Records drawn from a dataset

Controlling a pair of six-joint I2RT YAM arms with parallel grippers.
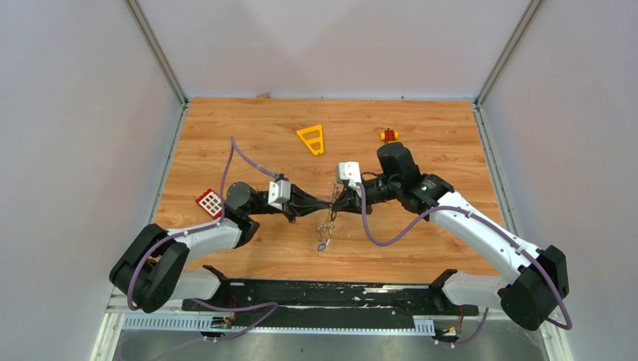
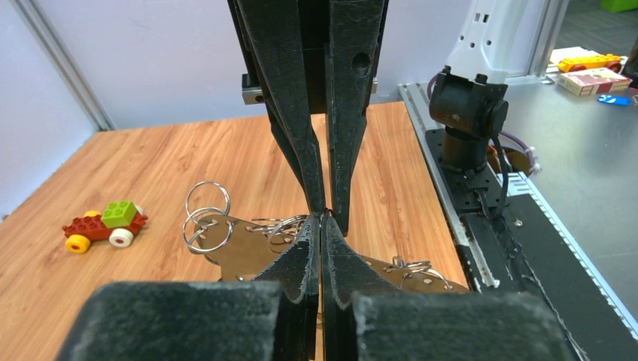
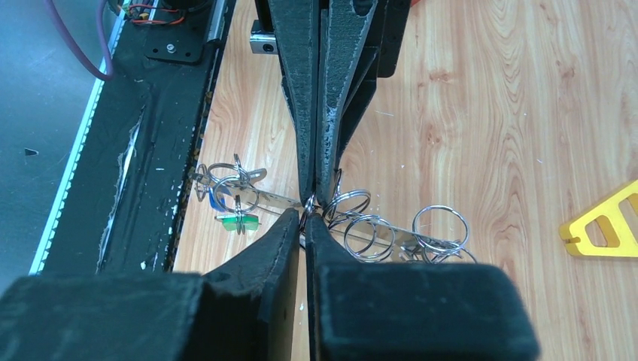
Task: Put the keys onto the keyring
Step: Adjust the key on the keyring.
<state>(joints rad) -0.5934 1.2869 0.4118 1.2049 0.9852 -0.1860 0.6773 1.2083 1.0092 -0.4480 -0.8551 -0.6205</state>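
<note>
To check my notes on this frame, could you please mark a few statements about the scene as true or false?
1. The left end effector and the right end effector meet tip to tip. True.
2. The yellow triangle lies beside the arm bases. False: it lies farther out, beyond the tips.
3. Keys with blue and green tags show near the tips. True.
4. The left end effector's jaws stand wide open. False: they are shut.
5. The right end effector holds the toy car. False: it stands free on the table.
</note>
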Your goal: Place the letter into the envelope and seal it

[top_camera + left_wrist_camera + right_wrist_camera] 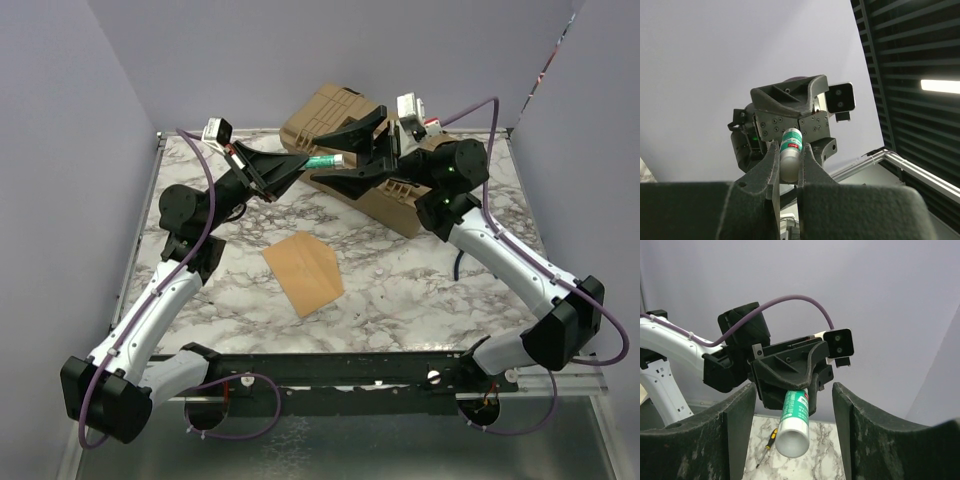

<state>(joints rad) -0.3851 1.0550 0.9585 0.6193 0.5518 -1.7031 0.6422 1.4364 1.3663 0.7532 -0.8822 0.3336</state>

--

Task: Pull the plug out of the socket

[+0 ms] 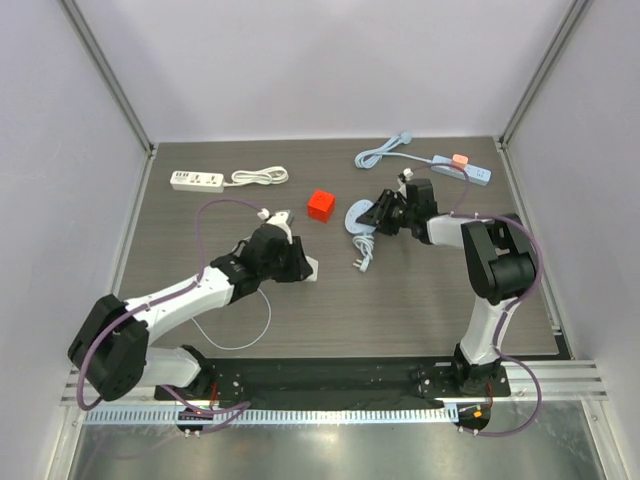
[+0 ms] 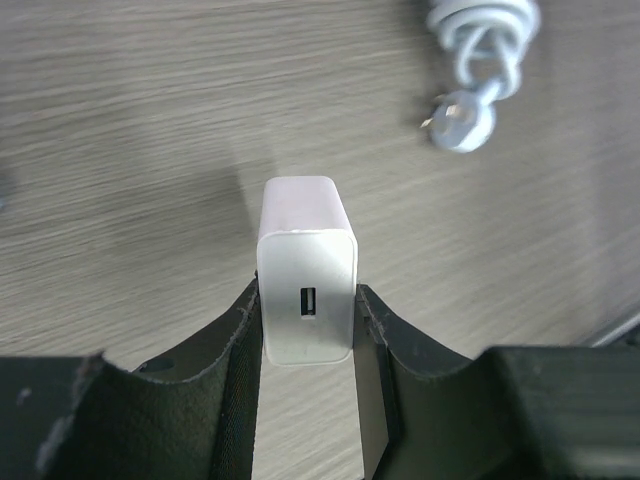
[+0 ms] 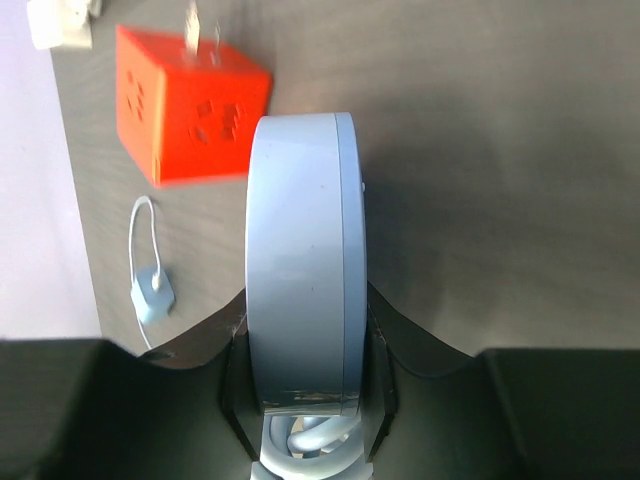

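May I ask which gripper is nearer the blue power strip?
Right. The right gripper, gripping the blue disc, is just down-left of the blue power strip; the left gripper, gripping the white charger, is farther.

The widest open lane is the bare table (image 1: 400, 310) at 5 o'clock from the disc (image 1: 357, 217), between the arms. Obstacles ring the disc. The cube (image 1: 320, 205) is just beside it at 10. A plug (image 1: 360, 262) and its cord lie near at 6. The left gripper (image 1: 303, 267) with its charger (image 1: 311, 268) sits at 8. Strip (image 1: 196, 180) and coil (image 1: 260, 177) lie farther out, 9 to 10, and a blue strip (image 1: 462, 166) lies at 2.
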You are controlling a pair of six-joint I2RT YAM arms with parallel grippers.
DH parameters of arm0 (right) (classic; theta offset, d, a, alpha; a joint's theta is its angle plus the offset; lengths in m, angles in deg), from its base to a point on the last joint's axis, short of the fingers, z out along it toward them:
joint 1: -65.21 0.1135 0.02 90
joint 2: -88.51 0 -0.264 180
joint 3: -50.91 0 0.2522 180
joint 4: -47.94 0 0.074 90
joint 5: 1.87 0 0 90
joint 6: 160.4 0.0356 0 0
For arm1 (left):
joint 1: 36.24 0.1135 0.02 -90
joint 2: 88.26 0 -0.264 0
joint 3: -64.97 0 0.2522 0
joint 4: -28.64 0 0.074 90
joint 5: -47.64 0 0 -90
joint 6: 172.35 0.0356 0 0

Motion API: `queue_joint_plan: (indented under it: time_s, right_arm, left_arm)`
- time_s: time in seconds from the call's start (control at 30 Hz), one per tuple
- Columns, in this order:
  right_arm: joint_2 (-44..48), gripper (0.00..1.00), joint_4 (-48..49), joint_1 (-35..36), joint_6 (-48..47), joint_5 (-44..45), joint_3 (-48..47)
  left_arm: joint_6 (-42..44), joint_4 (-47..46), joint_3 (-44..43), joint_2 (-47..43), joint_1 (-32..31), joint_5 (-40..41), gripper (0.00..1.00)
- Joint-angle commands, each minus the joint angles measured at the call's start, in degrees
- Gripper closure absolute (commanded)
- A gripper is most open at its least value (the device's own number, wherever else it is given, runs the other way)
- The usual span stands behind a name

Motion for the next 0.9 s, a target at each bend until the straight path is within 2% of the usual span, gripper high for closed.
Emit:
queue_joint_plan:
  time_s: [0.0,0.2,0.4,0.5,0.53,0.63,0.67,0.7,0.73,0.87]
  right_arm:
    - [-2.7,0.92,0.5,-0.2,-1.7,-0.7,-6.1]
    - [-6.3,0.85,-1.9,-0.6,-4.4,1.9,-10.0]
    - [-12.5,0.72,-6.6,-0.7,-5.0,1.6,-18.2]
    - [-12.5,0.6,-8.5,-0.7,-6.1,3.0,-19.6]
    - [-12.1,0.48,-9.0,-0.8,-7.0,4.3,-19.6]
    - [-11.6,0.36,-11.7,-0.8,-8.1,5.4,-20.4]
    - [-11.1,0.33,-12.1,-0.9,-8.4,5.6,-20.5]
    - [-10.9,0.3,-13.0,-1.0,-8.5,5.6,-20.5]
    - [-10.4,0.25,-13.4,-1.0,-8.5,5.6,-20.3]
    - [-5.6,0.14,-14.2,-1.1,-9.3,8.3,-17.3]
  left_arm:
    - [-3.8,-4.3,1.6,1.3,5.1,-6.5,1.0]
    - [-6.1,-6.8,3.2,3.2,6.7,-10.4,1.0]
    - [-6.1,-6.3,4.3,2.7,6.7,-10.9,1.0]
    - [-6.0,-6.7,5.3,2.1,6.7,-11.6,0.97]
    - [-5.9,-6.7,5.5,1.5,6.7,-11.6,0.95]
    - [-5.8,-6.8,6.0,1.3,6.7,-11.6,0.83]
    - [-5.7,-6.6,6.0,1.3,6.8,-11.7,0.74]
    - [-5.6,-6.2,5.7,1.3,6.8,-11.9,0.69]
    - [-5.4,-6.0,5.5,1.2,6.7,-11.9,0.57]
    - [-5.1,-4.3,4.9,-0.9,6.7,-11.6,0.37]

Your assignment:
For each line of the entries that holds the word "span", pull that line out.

Answer for this exercise:
- The usual span stands behind a name
Motion for the next 0.9 s, a target at each bend until the straight path is within 2% of the usual span, gripper high for closed.

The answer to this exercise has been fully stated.